Turning the tax system to your benefit
Key Points
- Use the dysfunctional tax system to your advantage
- For the right person, simple tweaks can generate thousands of dollars benefit
- Be sure to account for all benefits and costs
The background
The Australian tax system is a mess. The Government taxes with one hand and redistributes with the other, in the form of handouts and rebates. But, like all complex systems, it can be made to work to your advantage.
Unfortunately, the approach we’re about to highlight requires flexibility. If you’re on a fixed monthly salary, you haven’t got a lot of that.
The good news is, whilst we’ve based our case study on the family tax benefit and the second highest marginal tax bracket, the principle works in a wide range of circumstances and incomes. Even if you get no benefit now, you may in the future.
So, how do you get the tax system working for you?
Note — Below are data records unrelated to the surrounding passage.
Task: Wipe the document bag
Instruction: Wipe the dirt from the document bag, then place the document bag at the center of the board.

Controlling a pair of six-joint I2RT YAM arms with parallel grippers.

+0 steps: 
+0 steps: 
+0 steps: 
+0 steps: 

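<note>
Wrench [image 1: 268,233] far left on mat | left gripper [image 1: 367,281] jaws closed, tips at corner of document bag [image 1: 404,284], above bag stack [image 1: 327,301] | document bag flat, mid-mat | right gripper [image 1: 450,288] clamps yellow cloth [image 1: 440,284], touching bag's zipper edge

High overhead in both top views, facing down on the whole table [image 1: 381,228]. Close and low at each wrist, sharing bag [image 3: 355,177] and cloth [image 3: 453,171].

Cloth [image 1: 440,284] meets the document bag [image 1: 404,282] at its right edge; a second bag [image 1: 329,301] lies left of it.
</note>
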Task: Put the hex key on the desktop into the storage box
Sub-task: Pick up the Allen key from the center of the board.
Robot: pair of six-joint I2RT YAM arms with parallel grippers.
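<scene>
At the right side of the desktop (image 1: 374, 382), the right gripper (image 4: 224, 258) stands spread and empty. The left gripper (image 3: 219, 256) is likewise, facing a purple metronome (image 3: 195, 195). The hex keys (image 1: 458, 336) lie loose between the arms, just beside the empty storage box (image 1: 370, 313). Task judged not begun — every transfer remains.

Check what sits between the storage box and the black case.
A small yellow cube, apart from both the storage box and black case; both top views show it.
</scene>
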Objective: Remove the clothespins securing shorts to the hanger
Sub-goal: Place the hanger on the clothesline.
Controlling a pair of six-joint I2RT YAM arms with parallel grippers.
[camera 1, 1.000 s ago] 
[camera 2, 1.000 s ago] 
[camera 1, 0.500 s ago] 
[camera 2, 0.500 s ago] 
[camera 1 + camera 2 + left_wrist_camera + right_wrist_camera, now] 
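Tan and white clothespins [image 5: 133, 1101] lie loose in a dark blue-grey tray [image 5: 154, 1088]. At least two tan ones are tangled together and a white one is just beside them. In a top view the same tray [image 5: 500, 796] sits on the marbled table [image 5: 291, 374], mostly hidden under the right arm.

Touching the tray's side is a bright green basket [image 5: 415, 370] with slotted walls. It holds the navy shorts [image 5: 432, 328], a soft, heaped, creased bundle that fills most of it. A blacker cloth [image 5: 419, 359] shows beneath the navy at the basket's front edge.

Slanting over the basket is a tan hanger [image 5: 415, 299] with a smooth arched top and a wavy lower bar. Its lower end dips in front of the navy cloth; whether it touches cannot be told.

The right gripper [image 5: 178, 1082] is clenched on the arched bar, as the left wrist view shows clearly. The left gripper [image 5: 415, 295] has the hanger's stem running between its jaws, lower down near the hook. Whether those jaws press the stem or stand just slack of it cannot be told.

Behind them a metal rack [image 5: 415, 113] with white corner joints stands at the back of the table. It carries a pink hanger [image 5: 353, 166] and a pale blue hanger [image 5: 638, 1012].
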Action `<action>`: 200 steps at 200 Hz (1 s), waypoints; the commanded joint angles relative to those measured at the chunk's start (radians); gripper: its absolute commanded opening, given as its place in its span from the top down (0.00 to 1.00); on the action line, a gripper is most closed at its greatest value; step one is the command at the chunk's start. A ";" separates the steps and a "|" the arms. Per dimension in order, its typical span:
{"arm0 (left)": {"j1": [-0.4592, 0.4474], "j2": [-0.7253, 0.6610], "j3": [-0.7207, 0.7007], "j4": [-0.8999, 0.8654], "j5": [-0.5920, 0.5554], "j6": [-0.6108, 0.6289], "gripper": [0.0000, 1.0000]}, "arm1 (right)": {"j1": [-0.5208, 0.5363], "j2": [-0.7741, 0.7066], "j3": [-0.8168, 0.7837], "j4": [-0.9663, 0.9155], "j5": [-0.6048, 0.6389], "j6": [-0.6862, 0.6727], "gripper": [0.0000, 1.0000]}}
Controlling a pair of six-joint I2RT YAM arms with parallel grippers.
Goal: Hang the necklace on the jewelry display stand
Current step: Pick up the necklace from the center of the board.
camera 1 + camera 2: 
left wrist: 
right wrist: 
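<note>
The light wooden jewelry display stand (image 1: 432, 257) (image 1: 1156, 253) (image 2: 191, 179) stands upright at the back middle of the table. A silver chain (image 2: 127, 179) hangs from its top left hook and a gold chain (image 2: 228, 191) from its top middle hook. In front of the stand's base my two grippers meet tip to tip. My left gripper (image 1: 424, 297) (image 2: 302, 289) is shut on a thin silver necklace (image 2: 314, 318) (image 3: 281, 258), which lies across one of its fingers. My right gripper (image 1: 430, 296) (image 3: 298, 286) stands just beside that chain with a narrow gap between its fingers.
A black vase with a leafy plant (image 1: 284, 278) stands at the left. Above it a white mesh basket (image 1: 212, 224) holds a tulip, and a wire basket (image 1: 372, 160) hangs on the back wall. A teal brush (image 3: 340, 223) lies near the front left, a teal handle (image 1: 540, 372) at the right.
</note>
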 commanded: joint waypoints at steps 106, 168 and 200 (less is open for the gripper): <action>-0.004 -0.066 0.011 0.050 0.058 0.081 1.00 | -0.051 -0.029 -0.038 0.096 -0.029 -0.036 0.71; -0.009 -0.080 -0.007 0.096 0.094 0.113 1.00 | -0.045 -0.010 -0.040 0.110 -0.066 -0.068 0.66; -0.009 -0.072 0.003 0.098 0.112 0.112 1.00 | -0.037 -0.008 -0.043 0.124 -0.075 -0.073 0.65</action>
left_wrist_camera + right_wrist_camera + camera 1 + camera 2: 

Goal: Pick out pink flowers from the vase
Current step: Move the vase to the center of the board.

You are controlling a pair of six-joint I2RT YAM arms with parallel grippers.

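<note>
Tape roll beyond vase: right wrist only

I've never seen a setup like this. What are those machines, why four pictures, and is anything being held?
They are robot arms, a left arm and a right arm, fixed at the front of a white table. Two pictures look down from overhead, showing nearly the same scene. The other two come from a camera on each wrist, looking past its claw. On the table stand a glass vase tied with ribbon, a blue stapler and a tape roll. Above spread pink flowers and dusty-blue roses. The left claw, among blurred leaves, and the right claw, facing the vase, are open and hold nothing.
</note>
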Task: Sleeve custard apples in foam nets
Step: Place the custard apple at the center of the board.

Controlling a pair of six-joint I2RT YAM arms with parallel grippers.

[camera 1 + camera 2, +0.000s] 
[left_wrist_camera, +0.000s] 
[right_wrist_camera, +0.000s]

There is an implicit assumption in its design that the income in a particular year represents a person’s wealth. Marginal tax rates are applied on an annual basis and ‘means testing’ for benefits is typically based on a particular year’s income (not average income over a period, nor total assets).
The key to ‘beating the system’ is a mild amount of income volatility, without being pushed into a higher tax bracket. The principle works best where ‘average income’ sits just above key thresholds.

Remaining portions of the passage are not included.